The United States is also a sizable importer of wild ginseng, which may in fact be a variety of Panax species seeded and grown under wild conditions. According to U.S. Bureau of the Census (Customs) data, which refer to all species of ginseng, the United States imported 208 metric tons of wild ginseng from China,
1990-96; 59 metric tons from South Korea; 34 metric tons from Mexico; and 19 metric tons from a handful of other countries, including Canada. Presumably, the large volume of U.S. imports of wild ginseng from China consists of roots harvested from naturalized populations of Panax in China, or roots of wild-collected American ginseng that originated in the United States
and were reexported from China. The high numbers may also be the result of misreporting, as wild ginseng is rare in China and unlikely to be exported in any great quantity. U.S. imports of wild ginseng from Canada, which prohibits the export of wild ginseng, could be P. quinquefolius
or another ginseng species exported from the United States or elsewhere to Canada for processing,
and subsequently reexported to the United States. Kentucky is located in the center of P. quinquefolius
' range and has consistently been the top wild ginseng-producing state; in 1996, it reported a harvest of 14.8 metric tons. Other states producing significant amounts of wild ginseng in 1996 included
West Virginia (8.4 mt), Tennessee (8.3 mt), Virginia (5.5 mt), and Indiana (5.4 mt) (OSA 1997). Wisconsin, which produces
about 1.8 metric tons of wild ginseng annually, is the leading producer of cultivated American ginseng in the United States, producing nearly 1,000 metric tons of cultivated roots annually.
Wisconsin also serves as a major center for the foreign and domestic redistribution of wild roots harvested in other states.
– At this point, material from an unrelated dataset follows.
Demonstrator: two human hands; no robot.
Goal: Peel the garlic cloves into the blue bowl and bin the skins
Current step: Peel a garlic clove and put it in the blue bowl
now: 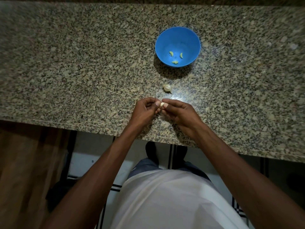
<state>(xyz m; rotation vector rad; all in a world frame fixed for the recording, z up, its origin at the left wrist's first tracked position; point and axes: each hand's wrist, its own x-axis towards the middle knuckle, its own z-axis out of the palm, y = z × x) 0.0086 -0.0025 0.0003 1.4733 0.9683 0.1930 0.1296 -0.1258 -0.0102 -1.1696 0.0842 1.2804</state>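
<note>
— Where was the clove (162,104) when you looked?

— Pinched between both hands, low over the near edge of the desk (82,71). My left hand (145,109) had its fingers curled round one end and my right hand (177,111) nipped the other with thumb and forefinger. I judged that grip was for splitting the skin: one side steadies, the other tears.

— And the bowl (192,35)?

— Straight ahead, well beyond my hands. Three or four peeled pieces (171,53) lay in its bottom; I couldn't count them surely. It sat far enough off to keep loose skin out, I reckoned, yet within a short reach for dropping.

— Anything waiting?

— One unpeeled bulb piece (167,88) lay between the bowl and my hands, just past my fingertips, handy for the next pick.

— The bin?

— Not in view. No heap of skins showed either; against that speckled stone I couldn't tell.
</note>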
The amount of wild American ginseng harvested and exported has remained relatively constant in recent years, although a growing number of ginseng harvesters in U.S. National Forests suggests
that the collection of wild roots may be escalating. One measure of the increase in demand for wild ginseng might be extrapolated from the number of collecting permits issued for the species in U.S. national forests; national forests in seven states reported increases in permits issued for P. quinquefolius
in 1996 or 1997. At Indiana's Hoosier National Forest, where the number of
permits issued increased from 176 to 519 (nearly 300 percent) from 1993 to 1996, authorities may raise permit fees and impose additional restrictions on collection later this year. Given the steady rise in the demand for and commercial value of wild American ginseng, it is critical that harvest and trade
continue to be monitored, reported, and regulated to identify and avert potential conservation problems. There is little doubt that the joint federal-state program has bolstered state ginseng monitoring, regulation, and management, and is the only mechanism for systematically gathering important
information on ginseng biology and harvest. However, based on this report's analysis, and on discussion with states, aspects of the program are deficient or onerous and specific changes should be considered at both the federal and state level to ensure that the program maximizes its conservation benefits. USFWS administrators should look at the extent to which states are
capable of meeting federal criteria and at whether the program can be streamlined without jeopardizing the quality of information needed to satisfy CITES requirements. Similarly, states should seek creative partnerships and alternative approaches to managing a high-value resource that is increasingly under pressure from commercial collection and habitat loss.
This report makes specific recommendations on steps that can be taken at the federal and state levels to streamline and improve the effectiveness of ginseng management, harvest and ecological monitoring, and trade controls. TRAFFIC hopes that lessons from the successes and shortcomings of the ginseng program can be
applied to the management of other commercially exploited wild medicinal plants in the United States.